• Input data

□ □ □

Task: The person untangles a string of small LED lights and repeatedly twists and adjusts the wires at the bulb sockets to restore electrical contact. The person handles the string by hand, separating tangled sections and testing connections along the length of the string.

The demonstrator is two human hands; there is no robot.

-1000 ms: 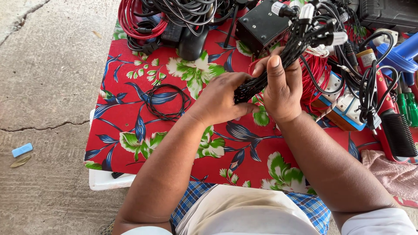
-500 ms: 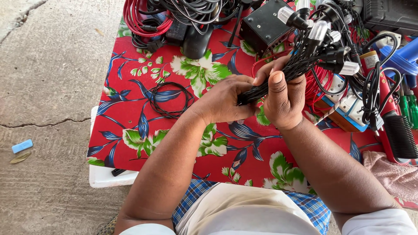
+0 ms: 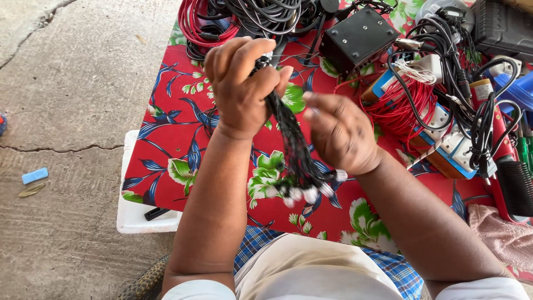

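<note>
since the earlier frame the cable bundle had swung over: its white plugs, then up at the upper right, hung low at centre frame above the desk. the left hand had risen and was fisted tight round the bundle's top. the right hand, blurred, sat just beside the strands; whether it gripped them could not be told. the bundle looked light, limp and slippery, so best taken in a full fist near one end.
</note>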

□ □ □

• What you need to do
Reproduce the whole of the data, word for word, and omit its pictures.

• Solution for this exercise
Task: The person untangles a string of small LED lights and repeatedly twists and adjusts the wires at the bulb sockets to restore electrical contact. The person handles the string by hand, separating tangled sections and testing connections along the length of the string.

The demonstrator is two human hands; there is no robot.

-1000 ms: 
-500 ms: 
+0 ms: 

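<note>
since the earlier frame the cable bundle had swung over: its white plugs, then up at the upper right, hung low at centre frame above the desk. the left hand had risen and was fisted tight round the bundle's top. the right hand, blurred, sat just beside the strands; whether it gripped them could not be told. the bundle looked light, limp and slippery, so best taken in a full fist near one end.
</note>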

Nothing else is needed for the answer.